EXERCISE
What is needed here is an exact copy of all the data.
——
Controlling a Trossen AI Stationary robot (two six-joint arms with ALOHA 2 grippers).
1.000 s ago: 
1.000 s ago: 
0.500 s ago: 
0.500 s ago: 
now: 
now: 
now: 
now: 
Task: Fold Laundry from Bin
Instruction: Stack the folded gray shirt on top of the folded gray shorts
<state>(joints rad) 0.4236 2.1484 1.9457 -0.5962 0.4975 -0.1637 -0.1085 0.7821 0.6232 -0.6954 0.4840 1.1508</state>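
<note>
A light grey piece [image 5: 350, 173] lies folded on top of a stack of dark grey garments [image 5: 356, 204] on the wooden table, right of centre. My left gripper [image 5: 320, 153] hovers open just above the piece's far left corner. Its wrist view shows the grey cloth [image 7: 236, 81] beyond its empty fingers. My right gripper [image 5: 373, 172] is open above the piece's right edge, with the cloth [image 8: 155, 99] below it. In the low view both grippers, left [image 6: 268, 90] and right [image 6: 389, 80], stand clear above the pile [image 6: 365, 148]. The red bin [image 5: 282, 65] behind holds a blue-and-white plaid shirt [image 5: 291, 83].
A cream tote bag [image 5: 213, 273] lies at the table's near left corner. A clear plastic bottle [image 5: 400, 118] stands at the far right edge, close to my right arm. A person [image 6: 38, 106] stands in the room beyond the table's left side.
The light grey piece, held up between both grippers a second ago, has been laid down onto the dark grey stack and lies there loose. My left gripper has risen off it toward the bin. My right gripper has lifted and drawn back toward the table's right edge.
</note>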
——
RESULT
Controlling a Trossen AI Stationary robot (two six-joint arms with ALOHA 2 grippers).
1.000 s ago: 
1.000 s ago: 
0.500 s ago: 
0.500 s ago: 
now: 
now: 
now: 
now: 
Task: Fold Laundry from Bin
Instruction: Stack the folded gray shirt on top of the folded gray shorts
<state>(joints rad) 0.4236 2.1484 1.9457 -0.5962 0.4975 -0.1637 -0.1085 0.7821 0.6232 -0.6954 0.4840 1.1508</state>
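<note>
A light grey piece [image 5: 350, 173] lies folded on top of a stack of dark grey garments [image 5: 356, 204] on the wooden table, right of centre. My left gripper [image 5: 320, 153] hovers open just above the piece's far left corner. Its wrist view shows the grey cloth [image 7: 236, 81] beyond its empty fingers. My right gripper [image 5: 373, 172] is open above the piece's right edge, with the cloth [image 8: 155, 99] below it. In the low view both grippers, left [image 6: 268, 90] and right [image 6: 389, 80], stand clear above the pile [image 6: 365, 148]. The red bin [image 5: 282, 65] behind holds a blue-and-white plaid shirt [image 5: 291, 83].
A cream tote bag [image 5: 213, 273] lies at the table's near left corner. A clear plastic bottle [image 5: 400, 118] stands at the far right edge, close to my right arm. A person [image 6: 38, 106] stands in the room beyond the table's left side.
The light grey piece, held up between both grippers a second ago, has been laid down onto the dark grey stack and lies there loose. My left gripper has risen off it toward the bin. My right gripper has lifted and drawn back toward the table's right edge.
</note>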

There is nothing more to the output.